GW Pharmaceuticals has announced that the US Food and Drug Administration (FDA) has granted Fast Track designation to GW’s investigational cannabidiol (CBD) product, Epidiolex, in the treatment of Dravet syndrome, a rare and catastrophic treatment-resistant form of childhood epilepsy.

FDA’s Fast Track program facilitates the development and review of drugs intended to treat serious conditions and fill an unmet medical need.

A drug development program with Fast Track designation is afforded greater access to the FDA for the purpose of expediting the drug’s development, review and potential approval to get important new drugs to the patient earlier.

"GW is focused on advancing the Epidiolex development program as rapidly as possible with the aim of addressing the significant unmet need in children suffering from Dravet syndrome. The granting of Fast Track designation, in addition to Epidiolex having already received orphan drug designation from the FDA, represents significant additional support toward this objective," stated Justin Gover, GW’s Chief Executive Officer.
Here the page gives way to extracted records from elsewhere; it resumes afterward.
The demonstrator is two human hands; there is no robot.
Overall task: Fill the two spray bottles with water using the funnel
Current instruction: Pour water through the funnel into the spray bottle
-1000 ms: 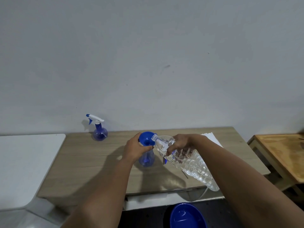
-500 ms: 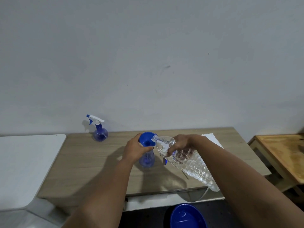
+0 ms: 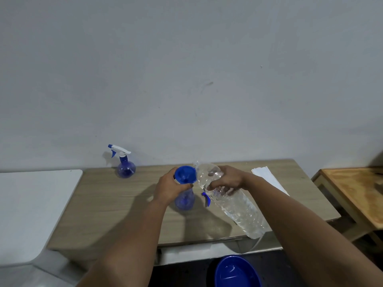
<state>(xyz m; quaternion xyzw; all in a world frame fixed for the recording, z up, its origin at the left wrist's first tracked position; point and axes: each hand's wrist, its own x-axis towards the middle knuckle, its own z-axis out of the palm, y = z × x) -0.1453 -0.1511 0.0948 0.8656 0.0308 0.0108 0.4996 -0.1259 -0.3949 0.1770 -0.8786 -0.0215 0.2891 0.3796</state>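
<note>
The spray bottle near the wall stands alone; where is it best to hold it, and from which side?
Probably the narrow neck of the far spray bottle, from the right: the trigger and nozzle point left, and the round body below is wide for the fingers.

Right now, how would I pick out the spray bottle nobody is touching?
Look along the wooden table to its far left corner by the wall. The untouched spray bottle stands there alone, its white trigger head on; the other bottle carries a blue funnel.
</note>
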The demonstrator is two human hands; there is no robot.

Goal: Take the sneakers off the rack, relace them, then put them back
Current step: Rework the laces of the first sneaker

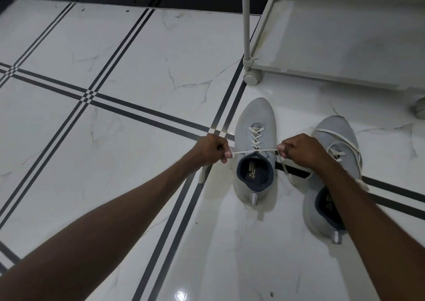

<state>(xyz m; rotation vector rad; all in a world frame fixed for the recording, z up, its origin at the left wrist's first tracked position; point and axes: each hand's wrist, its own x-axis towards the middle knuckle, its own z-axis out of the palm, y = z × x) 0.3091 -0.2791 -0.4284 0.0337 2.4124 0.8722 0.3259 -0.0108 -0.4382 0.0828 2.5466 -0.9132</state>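
Observation:
Two light grey sneakers stand on the tiled floor, toes pointing away from me. The left sneaker (254, 125) has its white lace (256, 137) crossed through the eyelets. Its two ends are pulled taut sideways across the tongue. My left hand (210, 148) pinches the left end and my right hand (299, 150) grips the right end. The right sneaker (338, 130) lies partly under my right forearm, its lace loose and trailing over its side.
A grey wheeled rack (333, 70) stands at the upper right, its bottom shelf bare and a caster (251, 77) just beyond the left sneaker's toe. White marble-look floor tiles with dark stripes spread to the left. A dark skirting runs along the far wall.

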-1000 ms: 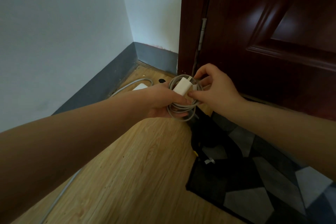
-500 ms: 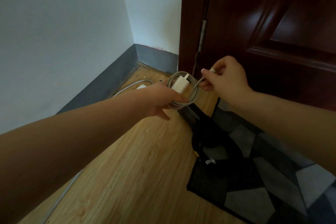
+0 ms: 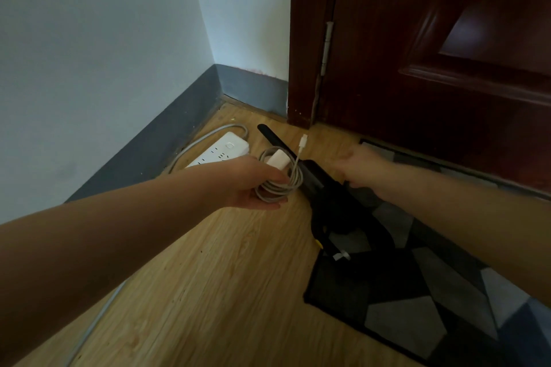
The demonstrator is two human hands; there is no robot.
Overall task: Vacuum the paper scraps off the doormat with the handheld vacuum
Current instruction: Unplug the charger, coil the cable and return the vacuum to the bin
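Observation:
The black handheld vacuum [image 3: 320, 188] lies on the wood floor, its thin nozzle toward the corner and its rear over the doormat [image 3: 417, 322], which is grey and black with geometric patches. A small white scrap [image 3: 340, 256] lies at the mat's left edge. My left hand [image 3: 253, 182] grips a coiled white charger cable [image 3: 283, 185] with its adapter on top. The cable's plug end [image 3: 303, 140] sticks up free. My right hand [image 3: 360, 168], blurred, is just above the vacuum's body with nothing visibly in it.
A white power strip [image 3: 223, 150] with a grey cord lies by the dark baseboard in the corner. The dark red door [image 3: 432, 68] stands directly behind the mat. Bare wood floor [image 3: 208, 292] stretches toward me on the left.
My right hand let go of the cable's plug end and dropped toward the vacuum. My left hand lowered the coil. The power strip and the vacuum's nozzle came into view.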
"With GW having already opened an Investigational New Drug (IND) for Epidiolex, we are on track to commence a Phase 2/3 clinical trial in Dravet syndrome in the second half of this year."

In addition to Dravet syndrome, GW plans to conduct a clinical development program for Epidiolex in the treatment of Lennox-Gastaut syndrome (LGS).

Following receipt earlier in 2014 of orphan drug designation by the FDA in LGS, GW expects to hold a pre-IND meeting with the FDA for Epidiolex in the treatment of LGS in mid-2014, and expects to conduct two Phase 3 trials in LGS during 2015.